Ophthalmic Manifestation and Pathological Features in a Cohort of Patients With Linear Nevus Sebaceous Syndrome and Encephalocraniocutaneous Lipomatosis

Abstract

Purpose: This study aimed to figure out the association between ophthalmic and pathological features in patients with Linear Nevus Sebaceous Syndrome (LNSS) and in patients with Oculoectodermal Syndrome-Encephalocraniocutaneous Lipomatosis (OES-ECCL). Methods: It is a retrospective, non-consecutive, observational case series. Twenty-seven patients (12 with LNSS and 15 with OES-ECCL, 41 eyes) referred to the Department of Ophthalmology of the Shanghai Ninth People's Hospital between 2000 and 2020 were included. The mean age of the study population for the first-time consult was 5.7 years, ranging from 3 months to 34 years. Clinical notes, pathological records, and imaging findings were reviewed in all the patients. Results: Fourteen (51.9%) cases showed bilateral ocular involvement. Epibulbar choristomas were seen in all the patients. All the lesions involved the conjunctiva and cornea simultaneously. Multiple lesions were observed in 12 eyes. Of the 14 excised lesions, 11 were found to be complex choristomas. Further, 24 (89%) patients had eyelid coloboma. Also, 13 patients (48%) were diagnosed with strabismus, and 12 patients (44%) had abnormal fundus imaging, including optic nerve hypoplasia. Conclusions: LNSS and OES-ECCL shared common ophthalmic features, including epibulbar choristomas with distinctive characteristics, eyelid coloboma, strabismus, and optic nerve hypoplasia. The complex choristoma was found to be associated with the diseases. These specific patterns can be diagnostic clues to distinguish them from other syndromes, such as craniofacial defects, and to remind ophthalmologists that such patients require additional dermatological and neurological examinations and referral. Moreover, a thorough evaluation of ocular conditions is imperative for early interventions.

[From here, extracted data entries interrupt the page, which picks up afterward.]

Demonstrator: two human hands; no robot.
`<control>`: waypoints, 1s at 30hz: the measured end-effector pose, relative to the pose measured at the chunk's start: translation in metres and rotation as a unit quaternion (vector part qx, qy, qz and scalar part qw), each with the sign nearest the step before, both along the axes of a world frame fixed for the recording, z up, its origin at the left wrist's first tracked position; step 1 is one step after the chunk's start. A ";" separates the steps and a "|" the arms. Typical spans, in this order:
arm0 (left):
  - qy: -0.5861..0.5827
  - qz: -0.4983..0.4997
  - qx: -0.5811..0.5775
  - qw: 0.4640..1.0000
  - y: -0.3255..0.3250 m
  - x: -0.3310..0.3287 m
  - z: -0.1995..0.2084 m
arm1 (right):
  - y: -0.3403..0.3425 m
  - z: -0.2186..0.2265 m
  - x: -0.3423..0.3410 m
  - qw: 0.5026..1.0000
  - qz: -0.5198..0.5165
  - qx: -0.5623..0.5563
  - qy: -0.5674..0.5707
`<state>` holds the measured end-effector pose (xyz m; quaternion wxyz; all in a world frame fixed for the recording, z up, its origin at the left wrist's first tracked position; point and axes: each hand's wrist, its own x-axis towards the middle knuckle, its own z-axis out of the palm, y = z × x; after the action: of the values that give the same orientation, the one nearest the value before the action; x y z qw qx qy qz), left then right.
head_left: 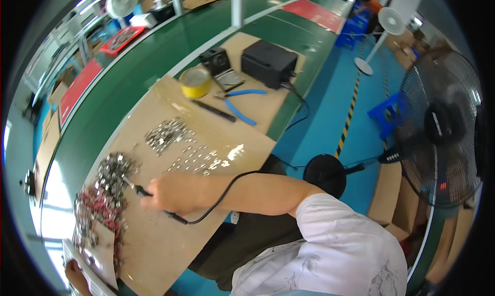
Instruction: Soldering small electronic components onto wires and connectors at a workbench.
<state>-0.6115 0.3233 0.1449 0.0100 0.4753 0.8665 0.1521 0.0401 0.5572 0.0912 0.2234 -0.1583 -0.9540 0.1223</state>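
Soldering iron (135, 187) is sitting in the right hand (167, 192), whose grip is wrapping closed around the handle, the tip pointing toward the heap of small metal parts (111, 172) at the left of the surface (154, 244). Going from biggest down: a black standing fan (443, 126) is filling the right side, the tan surface is running beside a green conveyor belt (149, 59), and a black box (269, 63) is standing at the far end. Nearer, a yellow tape roll (195, 82) is lying by blue-handled pliers (240, 103). A second cluster of metal parts (166, 133) is lying mid-surface. The left hand (76, 274) is showing only at the bottom edge, touching a card (100, 262); I cannot tell its grip.
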 end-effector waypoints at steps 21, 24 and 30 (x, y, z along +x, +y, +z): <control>-0.323 -0.214 0.206 0.899 0.027 0.274 0.107 | -0.012 0.040 0.009 0.992 -0.022 -0.094 0.084; -0.314 -0.377 0.117 0.863 0.032 0.328 0.090 | -0.012 0.036 0.007 0.989 -0.015 -0.104 0.099; -0.250 -0.515 0.044 0.819 0.073 0.367 0.006 | -0.011 0.033 0.007 0.990 0.025 -0.102 0.096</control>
<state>-0.2448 0.3958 0.1509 0.2825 0.7979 0.4554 0.2760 0.0475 0.5464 0.1237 0.2934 -0.1443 -0.9144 0.2386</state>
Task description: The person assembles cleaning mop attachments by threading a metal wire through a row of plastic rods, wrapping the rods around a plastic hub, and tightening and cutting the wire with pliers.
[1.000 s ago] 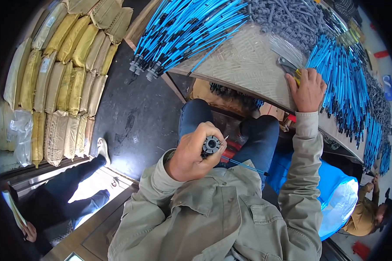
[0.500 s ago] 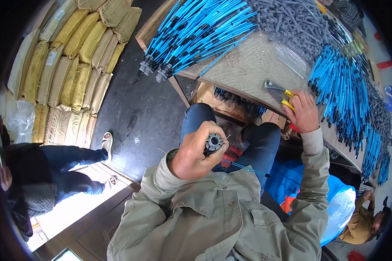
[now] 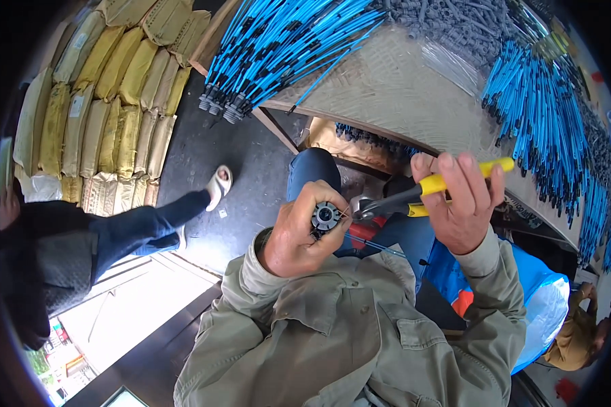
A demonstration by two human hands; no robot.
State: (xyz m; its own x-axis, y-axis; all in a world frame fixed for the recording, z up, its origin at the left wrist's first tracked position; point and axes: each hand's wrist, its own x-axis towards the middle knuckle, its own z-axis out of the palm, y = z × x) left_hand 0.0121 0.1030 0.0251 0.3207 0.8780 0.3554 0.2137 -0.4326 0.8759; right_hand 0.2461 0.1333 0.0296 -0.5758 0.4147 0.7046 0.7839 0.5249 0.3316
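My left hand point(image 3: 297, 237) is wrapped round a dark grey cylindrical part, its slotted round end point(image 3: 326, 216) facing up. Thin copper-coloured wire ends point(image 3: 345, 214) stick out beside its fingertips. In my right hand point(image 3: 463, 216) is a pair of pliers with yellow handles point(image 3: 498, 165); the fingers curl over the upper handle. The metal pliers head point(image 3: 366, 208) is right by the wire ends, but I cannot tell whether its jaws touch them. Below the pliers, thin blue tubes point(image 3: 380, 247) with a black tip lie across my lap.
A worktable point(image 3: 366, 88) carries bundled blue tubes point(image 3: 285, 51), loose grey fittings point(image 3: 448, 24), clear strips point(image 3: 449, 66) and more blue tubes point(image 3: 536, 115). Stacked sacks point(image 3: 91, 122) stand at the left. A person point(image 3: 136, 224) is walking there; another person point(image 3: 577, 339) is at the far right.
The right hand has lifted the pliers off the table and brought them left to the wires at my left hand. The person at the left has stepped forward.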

Keywords: encephalocraniocutaneous lipomatosis; linear nevus sebaceous syndrome; oculoectodermal syndrome; ophthalmic symptoms; pathological features.

Figure 1

Dermatological manifestations of patients with LNSS an OES-ECCL. Sebaceous nevus in a patient with LNSS (patient 4) (A). Nevus psiloliparus (ECCL, patient 25) (B) and congenital alopecia (OES, patient 13) (C).

Figure 2

Ocular manifestations of patients with LNSS an OES-ECCL. Single flat epibulbar choristoma involving the cornea with unclear boundaries and upper eyelid coloboma with skin tag (LNSS, patient 9) (A). Mutiple epibulbar choristomas involving the cornea, and esotropia (LNSS, patient 1) (B). Large, raised epibulbar choristoma, and upper eyelid coloboma (ECCL, patient 25) (C). The oval optic disc, inferior temporal optic disc coloboma, and the vessels crawl out the edge of the disc, which is similar to the pattern of morning glory disc. The patient with corneal choristoma was examined under anesthesia (LNSS, patient 3) (D). The boundary of the optic disk is not clear with a lighter color, and the exposed scleral ring can be seen around the disk (ECCL, patient 25) (E). Congenital coloboma of the optic disk (OES, patient 14) (F).

Figure 3

The prevalence of main ocular manifestations in patients with LNSS and OES-ECCL.

Figure 4

Histopathological studies of complex choristoma cases. The complex choristoma was composed of cartilaginous tissue (patient 7) (A). Immature hair follicle tissues combined with sebaceous glands were found in the biopsy of conjunctival lesions (patient 24) (B). The complex choristoma contained lacrimal gland tissue (patient 9) (C). The large complex choristoma contained both fibrous connective tissue and smooth muscle (patient 11) (D) (hematoxylin-eosin-stained, ×20 original magnification).